Ces rotors peuvent être installés sur les navires en quelques heures seulement. Ils permettent des économies de carburant allant de 5 à 10 % avec une réduction des émissions polluantes. Pour que ce système fonctionne, il est nécessaire de profiter du vent, ce qui n’est pas possible sur toutes les routes maritimes commerciales du monde.

Avec les cargos à voiles, la marine marchande va évoluer dans une autre dimension, avec des gains économiques majeurs, de l’ordre de 40 à 80 % et donc des émissions de GES considérablement réduites. Les voiles seront entièrement automatisées, accrochées sur des mâts rétractables pour permettre aux navires de passer sous les ponts. Ces bâtiments seront en outre équipés de systèmes de navigation très sophistiqués qui calculeront le meilleur itinéraire en fonction des vents les plus favorables, et avec une dérive minimale.

Plusieurs constructeurs se sont donc lancés dans la construction de ces navires d’un nouveau genre, mais aussi dans une véritable course à l’innovation. Le cargo à propulsion hybride Canopée a été conçu par le cabinet VPLP pour le constructeur Alizés. Ce bâtiment, long de 121 mètres, est doté d’un moteur et de quatre ailes de 30 mètres de haut. Cette imposante voilure a d’ailleurs intéressé Ariane Group qui a choisi le Canopée pour transporter les éléments du nouveau lanceur Ariane 6 entre l’Europe et la Guyane.

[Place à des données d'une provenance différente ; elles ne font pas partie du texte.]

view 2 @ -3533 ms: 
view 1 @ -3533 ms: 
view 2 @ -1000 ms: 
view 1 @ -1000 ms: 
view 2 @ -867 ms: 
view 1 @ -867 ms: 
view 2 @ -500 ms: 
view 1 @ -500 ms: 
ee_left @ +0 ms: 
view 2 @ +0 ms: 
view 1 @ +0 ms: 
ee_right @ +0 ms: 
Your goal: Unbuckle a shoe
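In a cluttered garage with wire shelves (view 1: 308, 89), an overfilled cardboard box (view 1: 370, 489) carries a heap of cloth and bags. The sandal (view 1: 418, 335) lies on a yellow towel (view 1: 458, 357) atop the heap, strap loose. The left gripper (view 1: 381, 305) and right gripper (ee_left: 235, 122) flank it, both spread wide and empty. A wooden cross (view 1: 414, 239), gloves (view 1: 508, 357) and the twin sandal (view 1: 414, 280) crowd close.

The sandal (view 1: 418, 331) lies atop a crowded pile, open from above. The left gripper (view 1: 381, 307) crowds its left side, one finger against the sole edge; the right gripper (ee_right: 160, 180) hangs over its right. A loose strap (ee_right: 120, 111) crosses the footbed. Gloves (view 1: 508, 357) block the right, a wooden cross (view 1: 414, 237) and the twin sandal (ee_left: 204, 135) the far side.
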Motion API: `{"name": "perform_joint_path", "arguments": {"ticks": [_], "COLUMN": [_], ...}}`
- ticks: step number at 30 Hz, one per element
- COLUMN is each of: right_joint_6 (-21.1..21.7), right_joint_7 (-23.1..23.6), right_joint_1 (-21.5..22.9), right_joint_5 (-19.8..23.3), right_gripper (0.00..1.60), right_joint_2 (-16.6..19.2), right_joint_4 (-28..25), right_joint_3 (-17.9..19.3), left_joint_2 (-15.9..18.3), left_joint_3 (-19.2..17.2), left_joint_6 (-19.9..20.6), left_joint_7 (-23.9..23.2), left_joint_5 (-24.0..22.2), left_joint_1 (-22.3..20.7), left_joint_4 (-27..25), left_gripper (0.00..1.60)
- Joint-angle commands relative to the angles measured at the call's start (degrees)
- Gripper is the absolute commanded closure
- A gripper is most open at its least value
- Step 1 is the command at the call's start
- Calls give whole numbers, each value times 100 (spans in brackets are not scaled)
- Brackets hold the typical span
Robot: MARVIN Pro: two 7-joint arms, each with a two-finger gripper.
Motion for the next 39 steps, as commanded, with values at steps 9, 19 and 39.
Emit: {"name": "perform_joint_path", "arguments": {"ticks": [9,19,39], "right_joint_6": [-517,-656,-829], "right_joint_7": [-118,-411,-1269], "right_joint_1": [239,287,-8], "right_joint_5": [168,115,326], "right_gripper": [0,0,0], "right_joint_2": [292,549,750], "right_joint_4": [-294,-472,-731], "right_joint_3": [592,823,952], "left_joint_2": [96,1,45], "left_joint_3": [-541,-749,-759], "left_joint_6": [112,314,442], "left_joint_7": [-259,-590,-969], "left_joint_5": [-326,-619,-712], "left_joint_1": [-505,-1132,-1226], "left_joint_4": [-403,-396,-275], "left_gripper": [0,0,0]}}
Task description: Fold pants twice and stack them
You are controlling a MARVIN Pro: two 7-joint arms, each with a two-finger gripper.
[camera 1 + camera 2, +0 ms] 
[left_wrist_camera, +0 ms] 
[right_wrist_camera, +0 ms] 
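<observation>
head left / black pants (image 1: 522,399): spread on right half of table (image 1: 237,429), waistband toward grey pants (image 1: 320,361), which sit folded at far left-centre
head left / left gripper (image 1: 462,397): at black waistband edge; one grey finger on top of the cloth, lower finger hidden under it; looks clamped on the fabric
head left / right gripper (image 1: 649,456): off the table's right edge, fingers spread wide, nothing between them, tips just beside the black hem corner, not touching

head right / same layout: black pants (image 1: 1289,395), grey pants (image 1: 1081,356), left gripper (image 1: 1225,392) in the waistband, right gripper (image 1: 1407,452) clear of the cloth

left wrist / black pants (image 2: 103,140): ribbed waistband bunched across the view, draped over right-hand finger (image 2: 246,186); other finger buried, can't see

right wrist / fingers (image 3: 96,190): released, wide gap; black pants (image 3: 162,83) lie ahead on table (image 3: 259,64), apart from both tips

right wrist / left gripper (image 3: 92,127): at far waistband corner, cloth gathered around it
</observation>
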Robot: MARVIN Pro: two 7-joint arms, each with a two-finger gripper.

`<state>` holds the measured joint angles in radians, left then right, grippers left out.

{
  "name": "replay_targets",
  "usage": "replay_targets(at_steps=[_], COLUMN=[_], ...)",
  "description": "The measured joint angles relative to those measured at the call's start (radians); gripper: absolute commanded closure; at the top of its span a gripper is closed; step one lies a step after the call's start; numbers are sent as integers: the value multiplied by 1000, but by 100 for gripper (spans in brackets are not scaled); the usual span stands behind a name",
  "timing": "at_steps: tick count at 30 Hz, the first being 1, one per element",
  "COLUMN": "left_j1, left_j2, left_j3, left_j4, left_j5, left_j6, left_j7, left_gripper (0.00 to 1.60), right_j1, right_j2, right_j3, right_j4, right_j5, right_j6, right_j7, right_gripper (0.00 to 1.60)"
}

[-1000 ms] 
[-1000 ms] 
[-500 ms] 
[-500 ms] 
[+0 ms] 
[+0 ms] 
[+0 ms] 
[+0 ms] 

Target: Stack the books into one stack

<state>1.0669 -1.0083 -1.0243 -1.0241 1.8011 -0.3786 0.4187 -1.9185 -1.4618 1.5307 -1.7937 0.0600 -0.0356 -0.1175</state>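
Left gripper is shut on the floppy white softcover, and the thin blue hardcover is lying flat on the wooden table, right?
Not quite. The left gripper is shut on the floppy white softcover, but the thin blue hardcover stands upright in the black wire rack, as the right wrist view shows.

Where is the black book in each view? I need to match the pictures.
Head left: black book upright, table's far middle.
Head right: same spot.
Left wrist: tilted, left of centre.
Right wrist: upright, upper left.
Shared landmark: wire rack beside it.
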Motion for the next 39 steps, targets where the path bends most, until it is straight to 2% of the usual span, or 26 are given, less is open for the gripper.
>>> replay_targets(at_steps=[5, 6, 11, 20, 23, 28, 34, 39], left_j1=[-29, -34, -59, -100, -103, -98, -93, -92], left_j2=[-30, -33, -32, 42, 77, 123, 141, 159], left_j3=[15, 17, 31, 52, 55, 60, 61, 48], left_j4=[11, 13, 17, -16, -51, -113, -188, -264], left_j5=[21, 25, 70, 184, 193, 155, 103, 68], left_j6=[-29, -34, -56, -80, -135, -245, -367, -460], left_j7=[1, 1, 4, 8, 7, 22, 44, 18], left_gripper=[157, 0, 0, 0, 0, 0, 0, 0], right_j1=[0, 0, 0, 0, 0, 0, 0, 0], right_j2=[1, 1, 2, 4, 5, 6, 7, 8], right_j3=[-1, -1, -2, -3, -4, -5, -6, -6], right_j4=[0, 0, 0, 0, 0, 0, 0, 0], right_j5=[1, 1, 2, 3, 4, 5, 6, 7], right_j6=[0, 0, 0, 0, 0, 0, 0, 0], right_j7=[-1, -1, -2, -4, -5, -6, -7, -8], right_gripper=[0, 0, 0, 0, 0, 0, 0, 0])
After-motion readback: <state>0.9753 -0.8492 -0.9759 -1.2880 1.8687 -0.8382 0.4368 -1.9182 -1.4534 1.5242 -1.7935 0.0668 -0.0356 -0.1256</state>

La start-up Neoline est également sur les rangs dans la course à l’innovation. Formée par un groupe d’officiers de la marine marchande, cette société envisage de nouveaux modes de propulsion pour relever les défis climatiques dans le transport maritime. Pour Neoline, la voile est bien la seule solution viable, immédiatement disponible et durable pour propulser les navires de charge. Son cargo roulier, le Neoliner, est long de 136 mètres et dispose d’une surface de voilure de 4 200 m². Il est donc à propulsion vélique et diesel-électrique. Neoline prévoit l’ouverture d’une première ligne de transport Saint-Nazaire — Bilbao — côte Est américaine — Saint-Pierre et Miquelon — Saint-Nazaire, dès 2021. Durée du voyage complet : 13,5 jours.

Tout cela aura néanmoins un coût, élevé. Par ailleurs, ces navires iront moins vite que les bâtiments entièrement motorisés, à hélice. Cela pose un véritable problème pour les armateurs, les affréteurs, les fournisseurs et les clients, dans une économie mondiale qui doit aller vite pour satisfaire l’ensemble des acteurs. Il n’en demeure pas moins que ce système vélique dispose de nombreux atouts, avec en premier lieu la réduction des émissions de GES, voire la suppression totale des émissions de SOx et de NOx.